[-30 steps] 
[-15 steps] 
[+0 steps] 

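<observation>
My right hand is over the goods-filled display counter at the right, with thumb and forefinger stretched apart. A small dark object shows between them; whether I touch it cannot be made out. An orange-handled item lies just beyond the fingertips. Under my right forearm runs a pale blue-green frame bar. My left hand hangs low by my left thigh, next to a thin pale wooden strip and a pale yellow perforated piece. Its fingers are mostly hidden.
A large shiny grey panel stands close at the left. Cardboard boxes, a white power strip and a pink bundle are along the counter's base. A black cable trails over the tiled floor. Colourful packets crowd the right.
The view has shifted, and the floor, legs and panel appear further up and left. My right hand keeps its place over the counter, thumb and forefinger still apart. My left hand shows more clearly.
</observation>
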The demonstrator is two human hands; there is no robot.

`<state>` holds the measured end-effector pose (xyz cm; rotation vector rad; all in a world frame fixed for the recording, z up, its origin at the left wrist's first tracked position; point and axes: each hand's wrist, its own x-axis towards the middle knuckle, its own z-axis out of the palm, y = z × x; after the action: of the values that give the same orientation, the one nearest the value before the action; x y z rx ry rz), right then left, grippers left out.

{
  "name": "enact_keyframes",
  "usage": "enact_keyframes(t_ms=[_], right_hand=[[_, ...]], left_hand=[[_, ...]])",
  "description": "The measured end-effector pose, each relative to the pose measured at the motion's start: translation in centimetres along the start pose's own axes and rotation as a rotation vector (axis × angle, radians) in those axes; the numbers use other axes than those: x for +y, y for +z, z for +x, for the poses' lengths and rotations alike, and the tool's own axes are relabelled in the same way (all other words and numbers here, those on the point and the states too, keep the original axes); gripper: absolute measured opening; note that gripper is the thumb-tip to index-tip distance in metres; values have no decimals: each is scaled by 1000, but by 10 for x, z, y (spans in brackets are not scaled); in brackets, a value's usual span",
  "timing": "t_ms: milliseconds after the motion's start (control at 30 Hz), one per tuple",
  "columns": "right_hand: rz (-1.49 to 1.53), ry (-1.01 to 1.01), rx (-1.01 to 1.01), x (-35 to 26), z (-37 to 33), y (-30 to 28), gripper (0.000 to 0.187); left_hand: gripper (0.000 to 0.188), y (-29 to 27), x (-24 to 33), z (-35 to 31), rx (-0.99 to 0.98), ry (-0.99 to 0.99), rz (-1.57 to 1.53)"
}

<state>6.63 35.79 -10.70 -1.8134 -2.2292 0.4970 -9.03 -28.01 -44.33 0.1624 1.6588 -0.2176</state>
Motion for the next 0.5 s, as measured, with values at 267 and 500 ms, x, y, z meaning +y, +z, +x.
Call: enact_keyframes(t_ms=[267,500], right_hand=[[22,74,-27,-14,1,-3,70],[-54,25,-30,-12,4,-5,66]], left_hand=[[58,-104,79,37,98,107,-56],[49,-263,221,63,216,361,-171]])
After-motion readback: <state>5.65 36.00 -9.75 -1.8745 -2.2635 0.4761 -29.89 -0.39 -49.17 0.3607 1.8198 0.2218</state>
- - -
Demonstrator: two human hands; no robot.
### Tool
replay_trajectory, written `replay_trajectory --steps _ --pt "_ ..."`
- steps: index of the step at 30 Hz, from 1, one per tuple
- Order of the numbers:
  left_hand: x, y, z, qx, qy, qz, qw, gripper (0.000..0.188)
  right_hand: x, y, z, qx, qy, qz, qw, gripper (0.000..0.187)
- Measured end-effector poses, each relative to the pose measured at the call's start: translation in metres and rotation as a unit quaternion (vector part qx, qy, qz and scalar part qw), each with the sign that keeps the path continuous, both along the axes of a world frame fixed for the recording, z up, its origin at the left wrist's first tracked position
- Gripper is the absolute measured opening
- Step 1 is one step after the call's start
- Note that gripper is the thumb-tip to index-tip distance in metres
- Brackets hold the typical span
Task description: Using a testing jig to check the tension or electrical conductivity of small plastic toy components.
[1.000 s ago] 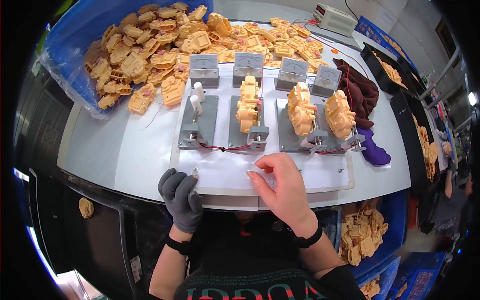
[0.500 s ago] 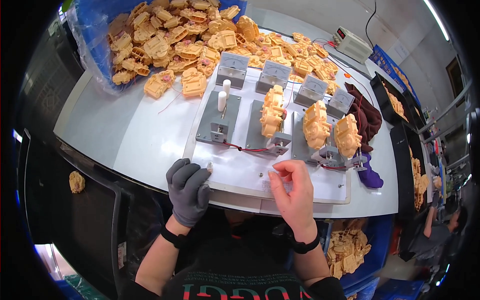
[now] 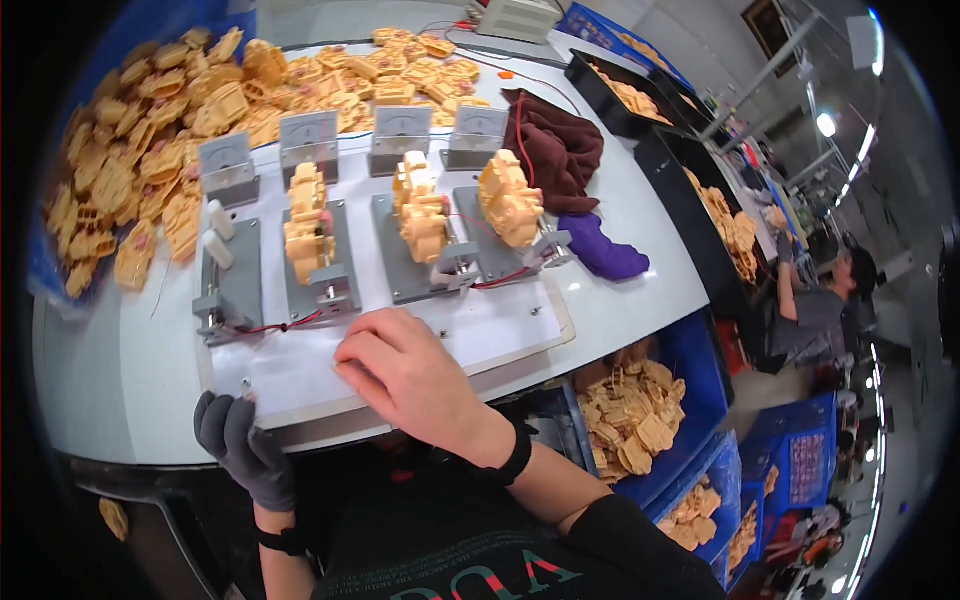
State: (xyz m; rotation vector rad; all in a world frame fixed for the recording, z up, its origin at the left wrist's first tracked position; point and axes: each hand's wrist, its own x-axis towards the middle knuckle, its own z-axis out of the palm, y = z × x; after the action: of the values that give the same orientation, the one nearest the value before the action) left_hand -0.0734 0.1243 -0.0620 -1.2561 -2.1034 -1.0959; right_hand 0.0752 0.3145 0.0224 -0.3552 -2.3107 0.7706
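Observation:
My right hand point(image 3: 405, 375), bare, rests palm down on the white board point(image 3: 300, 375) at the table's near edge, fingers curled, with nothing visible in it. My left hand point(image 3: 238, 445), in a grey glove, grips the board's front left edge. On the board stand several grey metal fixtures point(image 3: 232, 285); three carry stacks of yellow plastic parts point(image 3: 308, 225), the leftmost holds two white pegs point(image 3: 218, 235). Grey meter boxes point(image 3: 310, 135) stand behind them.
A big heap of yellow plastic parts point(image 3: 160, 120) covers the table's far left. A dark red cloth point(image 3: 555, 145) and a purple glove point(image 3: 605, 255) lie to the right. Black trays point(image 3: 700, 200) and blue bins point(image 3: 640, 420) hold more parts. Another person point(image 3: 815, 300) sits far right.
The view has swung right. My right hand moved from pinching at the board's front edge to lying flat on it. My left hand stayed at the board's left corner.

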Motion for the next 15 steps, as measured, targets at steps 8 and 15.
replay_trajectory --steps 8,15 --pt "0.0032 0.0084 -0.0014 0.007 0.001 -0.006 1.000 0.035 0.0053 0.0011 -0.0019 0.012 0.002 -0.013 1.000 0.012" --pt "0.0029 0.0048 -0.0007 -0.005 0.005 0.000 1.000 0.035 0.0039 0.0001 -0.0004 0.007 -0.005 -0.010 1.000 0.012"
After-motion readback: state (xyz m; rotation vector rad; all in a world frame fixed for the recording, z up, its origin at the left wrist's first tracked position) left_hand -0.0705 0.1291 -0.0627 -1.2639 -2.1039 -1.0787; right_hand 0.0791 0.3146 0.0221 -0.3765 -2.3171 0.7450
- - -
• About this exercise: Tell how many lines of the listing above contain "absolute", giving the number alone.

• Written reply: 2